The biggest crypto story of the week? The Digital Market Structure draft bill, of course!
The SEC continues its attempts to squeeze regulatory square pegs into legal round holes
rarrarorro/Shutterstock modified by Blockworks
It’s been a crazy week in crypto, with the biggest stories centering on… the House Republicans’ Digital Market Structure draft bill. Of course.
Sure, the SEC’s volley of furious attacks on Binance and Coinbase may have stolen most of the headlines, but those are just lawsuits — not actual law.
Real legal progress — whereby appropriate regulatory structure is built, within which digital asset markets can safely and successfully operate — is quietly being developed by lawmakers. In the meantime, the SEC busily toils away, attempting to squeeze regulatory square pegs into legal round holes.
On the Bell Curve podcast (Spotify / Apple), co-host Jason Yanowitz says that the ongoing attack on crypto’s centralized finance giants makes him think about current roles in the crypto industry and how they don’t quite line up with traditional finance.
Essentially, he says, three groups exist in the crypto market that parallel traditional market structure in some ways, but are confusingly mixed together or overlap in purpose and functionality.

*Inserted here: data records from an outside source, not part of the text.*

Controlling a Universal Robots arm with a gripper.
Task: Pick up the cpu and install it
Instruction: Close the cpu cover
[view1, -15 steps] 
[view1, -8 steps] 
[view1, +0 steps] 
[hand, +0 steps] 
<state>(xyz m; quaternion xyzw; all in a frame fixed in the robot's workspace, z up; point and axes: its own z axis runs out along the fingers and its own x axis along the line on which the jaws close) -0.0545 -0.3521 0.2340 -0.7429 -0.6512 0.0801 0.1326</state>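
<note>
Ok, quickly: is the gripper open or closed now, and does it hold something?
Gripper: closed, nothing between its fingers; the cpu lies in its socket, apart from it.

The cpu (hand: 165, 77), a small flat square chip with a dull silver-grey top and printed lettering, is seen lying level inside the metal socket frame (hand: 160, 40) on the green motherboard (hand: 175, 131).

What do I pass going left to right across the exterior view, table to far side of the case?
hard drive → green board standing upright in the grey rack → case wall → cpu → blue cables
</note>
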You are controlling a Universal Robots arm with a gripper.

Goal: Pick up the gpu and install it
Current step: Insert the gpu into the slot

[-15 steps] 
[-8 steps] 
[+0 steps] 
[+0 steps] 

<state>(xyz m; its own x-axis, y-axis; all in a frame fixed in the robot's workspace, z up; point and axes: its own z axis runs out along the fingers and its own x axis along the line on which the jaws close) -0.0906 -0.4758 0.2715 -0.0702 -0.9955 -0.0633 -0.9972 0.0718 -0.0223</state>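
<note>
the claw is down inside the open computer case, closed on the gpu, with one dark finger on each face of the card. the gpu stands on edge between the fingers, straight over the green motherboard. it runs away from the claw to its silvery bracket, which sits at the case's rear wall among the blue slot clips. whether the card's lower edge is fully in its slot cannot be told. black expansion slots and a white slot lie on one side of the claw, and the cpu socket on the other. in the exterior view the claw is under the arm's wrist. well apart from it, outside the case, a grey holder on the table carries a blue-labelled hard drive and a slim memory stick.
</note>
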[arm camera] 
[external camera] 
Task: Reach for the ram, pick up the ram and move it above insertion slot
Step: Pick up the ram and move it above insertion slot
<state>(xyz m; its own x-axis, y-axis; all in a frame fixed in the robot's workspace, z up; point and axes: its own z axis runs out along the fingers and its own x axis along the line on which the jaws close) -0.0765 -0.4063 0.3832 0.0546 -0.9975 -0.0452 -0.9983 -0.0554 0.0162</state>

In traditional markets, he explains, “You have the exchange, which brings together the buyers and the sellers.”
“Then you have the broker-dealers who represent the customer and bring the trades from the customer to the exchange. And then you have the clearinghouse, which settles the trades and sometimes is the custodian, as well.”
In crypto’s centralized finance world, there is no broker-dealer per se, Yanowitz says, because the user has assets directly held on platforms like Coinbase, for example. “Then the settlement is sometimes with Coinbase, but sometimes just on the L1, like on ETH.”
A healthy rotating of the guard
Vance Spencer, co-founder of Framework Ventures, says “a bunch of startups” that have recently been funded will “take advantage” of future legal changes in crypto market structure.
“There’s a lot of really interesting things that are being shipped right now,” Spencer says, that will “replace the Jane Streets and the Jumps of the world as they pull back.”
“It does feel like there is this healthy rotating of the guard, but also new technology stepping in to fill the market structure gaps.”
Spencer suggests that as market structure legislation changes to suit the unique characteristics of crypto, it makes “very interesting new firms” and even crypto ETFs possible.
Co-founder of Framework Ventures Michael Anderson adds, “in the eyes of what has been happening” in the legislative realm, “the biggest thing that happened this week was the market structure proposal.”
The ‘TLDR’ of the draft bill, Anderson says, is that it provides a “black and white playbook” for stablecoin operations, token project registration and legal steps for a token to transition from a security to a “sufficiently decentralized commodity.”
“That market structure will fundamentally change the way that DeFi interacts,” Anderson says. “If you’re an insider, like a founder or an investor in a protocol, versus a user,” he says, “you’re gonna have different designation of the tokens for the first 12 months.”
“You’re not gonna be able to sell them if you’re an insider. You’ll have to disclose all of the holdings. It’ll eventually transition to something that’s sufficiently decentralized.”
“The market structure is going to get a lot more complicated as regulation starts to come to the forefront,” he says.
Anderson expects things to “look and feel” very similar to end users. But the venues of “where things trade when” will change fundamentally.
“There’s a lot of movement in a very positive direction.”